Но Теодор, ее муж, и в ус не дует.
— Брехня это бабья, — говорит он, — там один лед. Воды, что была подо льдом, давно нет. Только зря время тратить — прорубь прорубать.
Мина смотрит на него молча, потом выходит и тут же возвращается, в одной руке у нее топор, в другой — топорище. Она садится у печки и принимается стучать, чтобы надеть топор на топорище. Теодор, отложив в сторону газету, смотрит на нее с минуту.
— Ты что же, милая моя, никак в толк не возьмешь, что там только лед, а под ним один воздух?
Но Мина не желает ничего уразумевать. Вот уже три года, как он сулит поставить насос, чтобы подавать воду в кухню, да все откладывает и откладывает. А она и словом его не попрекнула, возила воду в бочке на рыбацких санях. Она всего-навсего попросила его сделать прорубь, уж можно было бы сделать такую малость. Ну, да она и сама прорубит лед, дай только топор на топорище насадить! И как это он со своим инструментом обращается, ни на что не похоже! Топор с рождества без топорища валяется. Раньше она думала, что раз в доме есть мужчина, ему и положено об этом заботиться. Ну, да ее не убудет, если она насадит топор.

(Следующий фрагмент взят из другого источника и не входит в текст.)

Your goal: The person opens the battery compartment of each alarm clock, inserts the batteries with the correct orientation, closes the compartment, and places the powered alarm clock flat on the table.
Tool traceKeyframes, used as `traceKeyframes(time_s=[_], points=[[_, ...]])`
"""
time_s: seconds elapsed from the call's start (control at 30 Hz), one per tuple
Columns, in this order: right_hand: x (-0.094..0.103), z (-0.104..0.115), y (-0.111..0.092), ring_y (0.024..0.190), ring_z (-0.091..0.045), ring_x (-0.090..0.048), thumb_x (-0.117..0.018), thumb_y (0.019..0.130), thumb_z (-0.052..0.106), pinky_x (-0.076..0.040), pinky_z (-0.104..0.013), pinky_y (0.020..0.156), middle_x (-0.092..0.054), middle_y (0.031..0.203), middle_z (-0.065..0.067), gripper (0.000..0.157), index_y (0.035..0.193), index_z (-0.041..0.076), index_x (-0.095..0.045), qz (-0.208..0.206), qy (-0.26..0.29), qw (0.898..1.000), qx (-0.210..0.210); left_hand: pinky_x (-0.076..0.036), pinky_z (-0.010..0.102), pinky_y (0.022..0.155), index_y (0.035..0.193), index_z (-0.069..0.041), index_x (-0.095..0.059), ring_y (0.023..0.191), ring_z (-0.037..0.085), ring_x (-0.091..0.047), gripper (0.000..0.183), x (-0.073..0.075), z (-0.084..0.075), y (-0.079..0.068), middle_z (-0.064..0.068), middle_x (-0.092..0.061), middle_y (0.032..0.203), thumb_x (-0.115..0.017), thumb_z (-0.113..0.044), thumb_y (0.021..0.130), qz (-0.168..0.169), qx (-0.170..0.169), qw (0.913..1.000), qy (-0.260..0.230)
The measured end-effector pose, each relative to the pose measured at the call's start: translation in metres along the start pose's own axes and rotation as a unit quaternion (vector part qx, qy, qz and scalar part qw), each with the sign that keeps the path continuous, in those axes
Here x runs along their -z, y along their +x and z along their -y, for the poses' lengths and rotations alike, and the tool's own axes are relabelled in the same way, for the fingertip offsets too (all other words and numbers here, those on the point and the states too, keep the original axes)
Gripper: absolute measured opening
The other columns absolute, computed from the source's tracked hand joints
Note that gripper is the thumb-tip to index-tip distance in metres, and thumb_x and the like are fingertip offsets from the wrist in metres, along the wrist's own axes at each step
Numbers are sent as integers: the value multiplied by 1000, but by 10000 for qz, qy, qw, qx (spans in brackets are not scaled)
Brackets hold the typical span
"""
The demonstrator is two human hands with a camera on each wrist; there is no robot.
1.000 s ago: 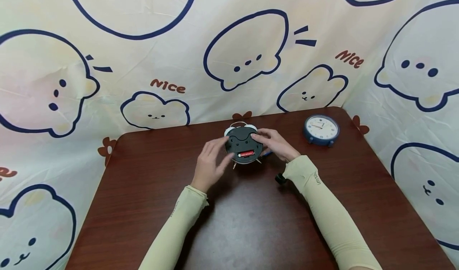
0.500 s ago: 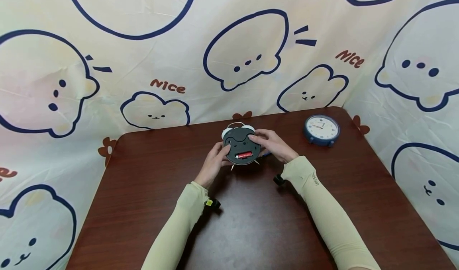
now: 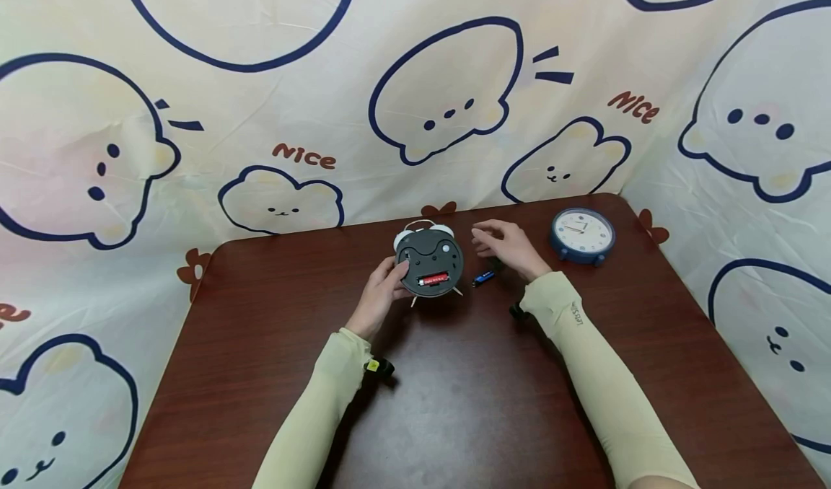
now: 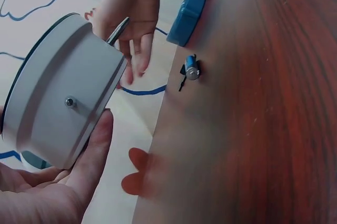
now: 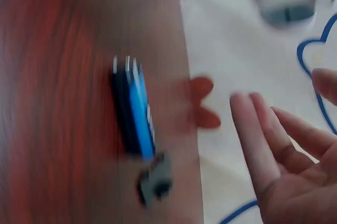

Теодор продолжает смотреть на нее, потом спокойно в уверенно поднимается, снимает с веревки за печкой рукавицы, берет грибок для штопки. Пока муж продевает взад и вперед иголку с ниткой, Мине приходится выслушивать, что топор им был не нужен с тех пор, как он купил пилу для распиловки досок. Она сама была радехонька, что ей больше не надо топить печь горбылем да сырой елкой. Ему, дескать, не трудно сходить на плотину, прорубь сделать, вот только рукавицы заштопает. Он ходит по этой дороге два раза на дню — до лесопилки и обратно, зарабатывает на хлеб жене и ребятишкам, так что ему не привыкать по ней ходить, а иные нарочно тащатся по глубокому снегу, чтобы показать, как тяжко им приходится. Он сто раз ходил с бочкой и санями за водой, когда она сидела на всяких там женских собраниях, и вовсе это не так далеко…
Может, для него это и недалеко, а для нее очень даже не близко. Ему бы только доказывать, что она ничего по дому не делает. Ну, а ей доказывать нечего.
Бум!
Топор сел на топорище.
И она вышла на улицу.
Теодор оборвал нитку, надел рукавицы и побежал ее догонять. Мина заметила, что он идет за ней, и вспомнила его слова про дорогу, по которой он ходит два раза на дню. Нет, она пойдет по своей дороге, по нехоженому снегу.
Теодор тоже решил идти своим путем, и они подошли к плотине с разных сторон.